Friday, February 22, 2013

Thermal and Moisture in Metal Panels


When metal panels are designed well, they provide features that will service a building for many years to come. Whether the project is retrofit or new construction, the success of the design is dependent on the metal assembly. The installation of metal panels should specifically require the design of “control layers” in order to provide properly performing building envelope.  The four main control layers are:  Water control layer, air control layer, thermal control layer and vapor control layer.  Some products may actually provide more than one of these control layers. However, this can get confusing and this is why there is a great deal of information provided for you. There are publications from ASHRAE, the International Code Council, the National Institute of Building Sciences (Whole Building Design Guide) and the U.S Department of Energy. All of these publications provide guidance on this topic.  It is always a good idea to consult an expert and manufacturer when preparing for a project. 
Here is about more info on control layers.  Insulation provides thermal control layer which reduces heat loss or gain through the building envelope.  Air and vapor will control layers often one in the same.  The use of air barrier, depending on the weather, vapor barrier or vapor retarder may be needed.  What is vapor?  It’s basically the function of a vapor barrier which is simply the control of water vapor diffusion to reduce the occurrence of intensity of condensation.  What an air barrier system does is control air flow and thereby controls convective vapor transport.  The benefits that the control of air flow provides are: Increased comfort, reduced energy consumption, control of odor and sound transmission. 

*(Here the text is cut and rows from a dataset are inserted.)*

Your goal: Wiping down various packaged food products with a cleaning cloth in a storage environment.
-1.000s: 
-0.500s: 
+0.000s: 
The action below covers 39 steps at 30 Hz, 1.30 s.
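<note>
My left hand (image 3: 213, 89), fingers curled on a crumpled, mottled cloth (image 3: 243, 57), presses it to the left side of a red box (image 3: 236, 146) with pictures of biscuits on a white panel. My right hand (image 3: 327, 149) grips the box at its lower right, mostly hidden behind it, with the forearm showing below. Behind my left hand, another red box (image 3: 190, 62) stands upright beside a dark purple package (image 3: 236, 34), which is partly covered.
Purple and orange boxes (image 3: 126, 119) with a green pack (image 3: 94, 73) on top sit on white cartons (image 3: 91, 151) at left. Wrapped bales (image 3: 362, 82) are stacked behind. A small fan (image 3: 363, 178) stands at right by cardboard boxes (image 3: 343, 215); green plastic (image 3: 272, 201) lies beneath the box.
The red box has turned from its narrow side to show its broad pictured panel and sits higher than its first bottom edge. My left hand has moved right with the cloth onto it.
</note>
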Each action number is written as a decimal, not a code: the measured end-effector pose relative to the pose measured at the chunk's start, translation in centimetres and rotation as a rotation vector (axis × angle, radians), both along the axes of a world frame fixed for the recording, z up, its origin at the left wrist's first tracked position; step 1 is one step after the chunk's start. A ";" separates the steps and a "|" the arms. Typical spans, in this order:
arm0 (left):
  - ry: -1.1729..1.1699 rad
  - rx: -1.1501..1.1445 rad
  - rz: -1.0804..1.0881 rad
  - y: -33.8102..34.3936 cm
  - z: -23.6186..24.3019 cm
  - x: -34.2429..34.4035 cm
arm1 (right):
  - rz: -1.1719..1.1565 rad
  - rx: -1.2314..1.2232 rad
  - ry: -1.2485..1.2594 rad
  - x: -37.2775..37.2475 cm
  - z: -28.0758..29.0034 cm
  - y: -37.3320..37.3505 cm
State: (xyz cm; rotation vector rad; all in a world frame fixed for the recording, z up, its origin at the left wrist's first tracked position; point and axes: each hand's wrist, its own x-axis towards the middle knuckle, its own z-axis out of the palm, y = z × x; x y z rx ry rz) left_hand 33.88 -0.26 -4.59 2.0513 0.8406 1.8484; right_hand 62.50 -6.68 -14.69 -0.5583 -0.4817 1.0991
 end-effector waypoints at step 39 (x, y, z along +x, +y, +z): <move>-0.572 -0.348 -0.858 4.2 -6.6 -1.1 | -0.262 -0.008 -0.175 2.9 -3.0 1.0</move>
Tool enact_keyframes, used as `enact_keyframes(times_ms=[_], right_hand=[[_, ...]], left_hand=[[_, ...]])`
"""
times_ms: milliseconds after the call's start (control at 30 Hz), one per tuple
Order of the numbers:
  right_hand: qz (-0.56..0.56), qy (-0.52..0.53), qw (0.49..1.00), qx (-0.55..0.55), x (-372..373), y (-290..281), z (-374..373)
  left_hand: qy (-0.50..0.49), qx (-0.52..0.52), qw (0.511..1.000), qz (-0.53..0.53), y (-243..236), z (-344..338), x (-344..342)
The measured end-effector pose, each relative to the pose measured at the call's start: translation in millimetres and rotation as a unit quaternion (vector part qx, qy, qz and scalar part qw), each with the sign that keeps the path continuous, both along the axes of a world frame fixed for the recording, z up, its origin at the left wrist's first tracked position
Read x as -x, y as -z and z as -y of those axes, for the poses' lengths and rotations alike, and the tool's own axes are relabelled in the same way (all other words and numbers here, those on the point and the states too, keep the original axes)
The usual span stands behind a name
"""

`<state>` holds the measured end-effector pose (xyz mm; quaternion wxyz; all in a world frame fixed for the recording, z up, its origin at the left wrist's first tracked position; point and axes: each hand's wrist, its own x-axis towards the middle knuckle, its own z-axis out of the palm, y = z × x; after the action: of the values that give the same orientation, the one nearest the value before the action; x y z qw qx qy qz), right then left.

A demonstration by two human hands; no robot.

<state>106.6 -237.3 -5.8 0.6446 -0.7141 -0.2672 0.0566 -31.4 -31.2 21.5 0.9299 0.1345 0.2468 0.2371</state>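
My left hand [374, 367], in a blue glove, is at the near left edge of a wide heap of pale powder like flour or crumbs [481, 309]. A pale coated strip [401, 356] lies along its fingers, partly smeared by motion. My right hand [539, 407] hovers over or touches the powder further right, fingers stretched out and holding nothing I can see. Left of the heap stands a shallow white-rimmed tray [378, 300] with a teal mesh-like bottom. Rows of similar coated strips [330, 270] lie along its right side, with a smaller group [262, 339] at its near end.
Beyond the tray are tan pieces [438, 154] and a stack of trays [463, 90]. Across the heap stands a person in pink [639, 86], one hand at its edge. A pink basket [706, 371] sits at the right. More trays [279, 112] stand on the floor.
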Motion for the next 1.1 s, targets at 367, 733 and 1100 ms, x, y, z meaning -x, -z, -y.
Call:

Here are a couple of examples of control layers in metal wall panel assemblies. The first example is structural insulated panels or SIPs.  Basically these ones are structural insulated panel systems where the metal skin and insulation are laminated together to create a rigid panel. The benefit of these panels is that they combine control layers together. The more noticeable benefit would be that it combines water and the thermal control layers together. However, the performance of these panels is dependent upon the seal in the panel joints and flashing at their terminations. The second example is Rainscreen assemblies which are multi-component systems where the metal cladding and insulation are installed as separate layers.  The metal cladding and insulation is separated by drainage and ventilation cavity similar to the behind a brick veneer.  The rainscreen system provides significant benefits such as control of the flashings and transitions.  Because the insulation and metal cladding separated, it becomes easier to provide continuous R-value and tie in the water, vapor and air control layers at detail transitions.